DIRECTIONS FOR THIS TASK: Pictures must not be copied, but every entry must be reproduced exactly.

[Start of section]

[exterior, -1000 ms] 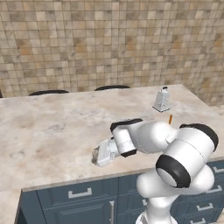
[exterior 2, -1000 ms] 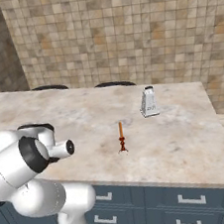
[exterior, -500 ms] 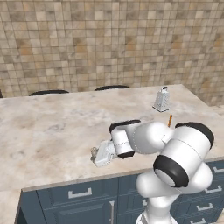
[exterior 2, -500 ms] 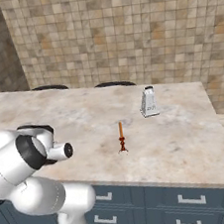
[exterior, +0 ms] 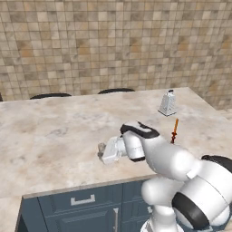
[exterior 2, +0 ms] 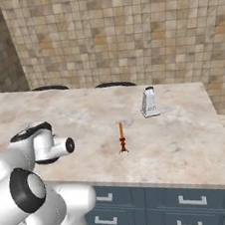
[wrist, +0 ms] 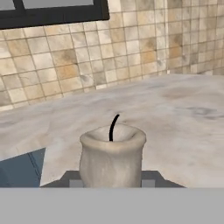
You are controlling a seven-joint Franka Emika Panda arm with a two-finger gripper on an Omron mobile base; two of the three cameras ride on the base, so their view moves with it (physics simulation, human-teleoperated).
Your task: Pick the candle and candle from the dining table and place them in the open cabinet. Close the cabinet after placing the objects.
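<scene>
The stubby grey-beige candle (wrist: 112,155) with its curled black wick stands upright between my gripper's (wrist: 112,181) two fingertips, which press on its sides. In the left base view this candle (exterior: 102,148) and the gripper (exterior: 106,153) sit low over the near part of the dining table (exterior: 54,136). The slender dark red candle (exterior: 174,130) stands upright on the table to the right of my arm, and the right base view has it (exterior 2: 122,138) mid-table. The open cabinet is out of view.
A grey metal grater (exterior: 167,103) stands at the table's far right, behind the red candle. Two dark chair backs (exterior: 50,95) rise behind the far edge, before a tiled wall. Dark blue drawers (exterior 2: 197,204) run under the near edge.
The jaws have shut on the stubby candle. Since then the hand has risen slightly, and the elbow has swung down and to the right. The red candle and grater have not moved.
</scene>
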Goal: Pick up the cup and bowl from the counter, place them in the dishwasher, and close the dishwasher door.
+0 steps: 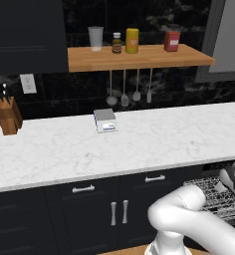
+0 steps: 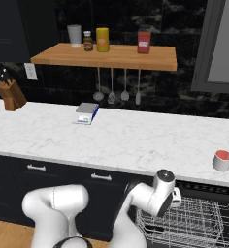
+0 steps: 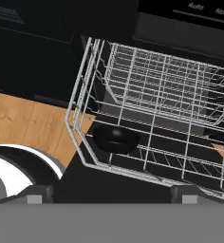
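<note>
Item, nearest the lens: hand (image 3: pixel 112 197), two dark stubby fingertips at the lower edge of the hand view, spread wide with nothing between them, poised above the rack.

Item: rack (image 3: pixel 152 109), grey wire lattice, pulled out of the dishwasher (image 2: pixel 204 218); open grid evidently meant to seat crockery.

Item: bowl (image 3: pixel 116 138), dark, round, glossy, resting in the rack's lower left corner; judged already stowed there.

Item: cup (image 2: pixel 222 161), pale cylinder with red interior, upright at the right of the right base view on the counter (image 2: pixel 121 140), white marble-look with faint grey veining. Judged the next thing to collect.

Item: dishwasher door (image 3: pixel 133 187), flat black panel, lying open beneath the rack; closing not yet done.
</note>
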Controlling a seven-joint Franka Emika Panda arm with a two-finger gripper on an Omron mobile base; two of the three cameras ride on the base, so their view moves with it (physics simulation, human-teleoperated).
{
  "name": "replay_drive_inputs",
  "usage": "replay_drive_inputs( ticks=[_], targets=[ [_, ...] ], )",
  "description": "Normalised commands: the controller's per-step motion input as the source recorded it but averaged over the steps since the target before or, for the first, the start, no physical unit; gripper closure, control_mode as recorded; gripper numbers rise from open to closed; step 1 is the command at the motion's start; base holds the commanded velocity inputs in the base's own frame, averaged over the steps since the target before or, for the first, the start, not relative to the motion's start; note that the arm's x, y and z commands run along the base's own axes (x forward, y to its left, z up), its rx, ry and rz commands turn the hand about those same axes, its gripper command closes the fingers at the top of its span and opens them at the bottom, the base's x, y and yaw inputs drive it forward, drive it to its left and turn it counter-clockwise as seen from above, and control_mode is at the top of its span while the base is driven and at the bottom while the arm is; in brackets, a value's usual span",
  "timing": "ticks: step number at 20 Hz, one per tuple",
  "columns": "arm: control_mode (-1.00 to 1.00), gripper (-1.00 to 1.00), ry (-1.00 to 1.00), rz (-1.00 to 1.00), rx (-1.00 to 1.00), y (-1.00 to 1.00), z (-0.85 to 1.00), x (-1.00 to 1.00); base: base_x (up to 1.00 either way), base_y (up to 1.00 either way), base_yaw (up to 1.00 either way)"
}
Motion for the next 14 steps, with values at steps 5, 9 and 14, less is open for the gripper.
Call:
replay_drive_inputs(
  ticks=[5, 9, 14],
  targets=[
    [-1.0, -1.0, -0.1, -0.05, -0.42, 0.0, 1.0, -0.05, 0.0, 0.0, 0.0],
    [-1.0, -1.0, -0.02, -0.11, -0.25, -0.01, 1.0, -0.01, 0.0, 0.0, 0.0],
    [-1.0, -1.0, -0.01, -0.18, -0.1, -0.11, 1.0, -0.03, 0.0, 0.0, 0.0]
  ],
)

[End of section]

SOLUTION FOR THIS PROBLEM:
[exterior, -1000 ms] 
[exterior 2, -1000 ms] 
[exterior, -500 ms] 
[exterior 2, -500 ms] 
[exterior, +0 ms] 
[exterior 2, +0 ms] 
[wrist, +0 ms] 
You are controlling a seven-joint Franka Emika Panda arm with a two-finger gripper on an Omron mobile base; two of the three cameras ride on the base, so their view moves with it (physics simulation, human-teleoperated).
Your task: Pick the candle and candle from the dining table and place them in the open cabinet. Close the cabinet after placing the objects.
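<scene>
The stubby grey-beige candle (wrist: 112,155) with its curled black wick stands upright between my gripper's (wrist: 112,181) two fingertips, which press on its sides. In the left base view this candle (exterior: 102,148) and the gripper (exterior: 106,153) sit low over the near part of the dining table (exterior: 54,136). The slender dark red candle (exterior: 174,130) stands upright on the table to the right of my arm, and the right base view has it (exterior 2: 122,138) mid-table. The open cabinet is out of view.
A grey metal grater (exterior: 167,103) stands at the table's far right, behind the red candle. Two dark chair backs (exterior: 50,95) rise behind the far edge, before a tiled wall. Dark blue drawers (exterior 2: 197,204) run under the near edge.
The jaws have shut on the stubby candle. Since then the hand has risen slightly, and the elbow has swung down and to the right. The red candle and grater have not moved.
</scene>
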Goal: Pick up the cup and bowl from the counter, place them in the dishwasher, and close the dishwasher door.
+0 steps: 
+0 steps: 
+0 steps: 
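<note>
Item, nearest the lens: hand (image 3: pixel 112 197), two dark stubby fingertips at the lower edge of the hand view, spread wide with nothing between them, poised above the rack.

Item: rack (image 3: pixel 152 109), grey wire lattice, pulled out of the dishwasher (image 2: pixel 204 218); open grid evidently meant to seat crockery.

Item: bowl (image 3: pixel 116 138), dark, round, glossy, resting in the rack's lower left corner; judged already stowed there.

Item: cup (image 2: pixel 222 161), pale cylinder with red interior, upright at the right of the right base view on the counter (image 2: pixel 121 140), white marble-look with faint grey veining. Judged the next thing to collect.

Item: dishwasher door (image 3: pixel 133 187), flat black panel, lying open beneath the rack; closing not yet done.
</note>
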Controlling a seven-joint Franka Emika Panda arm with a two-finger gripper on an Omron mobile base; two of the three cameras ride on the base, so their view moves with it (physics simulation, human-teleoperated).
{
  "name": "replay_drive_inputs",
  "usage": "replay_drive_inputs( ticks=[_], targets=[ [_, ...] ], )",
  "description": "Normalised commands: the controller's per-step motion input as the source recorded it but averaged over the steps since the target before or, for the first, the start, no physical unit; gripper closure, control_mode as recorded; gripper numbers rise from open to closed; step 1 is the command at the motion's start; base holds the commanded velocity inputs in the base's own frame, averaged over the steps since the target before or, for the first, the start, not relative to the motion's start; note that the arm's x, y and z commands run along the base's own axes (x forward, y to its left, z up), its rx, ry and rz commands turn the hand about those same axes, its gripper command closes the fingers at the top of its span and opens them at the bottom, the base's x, y and yaw inputs drive it forward, drive it to its left and turn it counter-clockwise as seen from above, and control_mode is at the top of its span while the base is driven and at the bottom while the arm is; in brackets, a value's usual span",
  "timing": "ticks: step number at 20 Hz, one per tuple",
  "columns": "arm: control_mode (-1.00 to 1.00), gripper (-1.00 to 1.00), ry (-1.00 to 1.00), rz (-1.00 to 1.00), rx (-1.00 to 1.00), y (-1.00 to 1.00), z (-0.85 to 1.00), x (-1.00 to 1.00); base: base_x (up to 1.00 either way), base_y (up to 1.00 either way), base_yaw (up to 1.00 either way)"
}
Motion for the next 14 steps, with values at steps 5, 9 and 14, less is open for the gripper.
Call:
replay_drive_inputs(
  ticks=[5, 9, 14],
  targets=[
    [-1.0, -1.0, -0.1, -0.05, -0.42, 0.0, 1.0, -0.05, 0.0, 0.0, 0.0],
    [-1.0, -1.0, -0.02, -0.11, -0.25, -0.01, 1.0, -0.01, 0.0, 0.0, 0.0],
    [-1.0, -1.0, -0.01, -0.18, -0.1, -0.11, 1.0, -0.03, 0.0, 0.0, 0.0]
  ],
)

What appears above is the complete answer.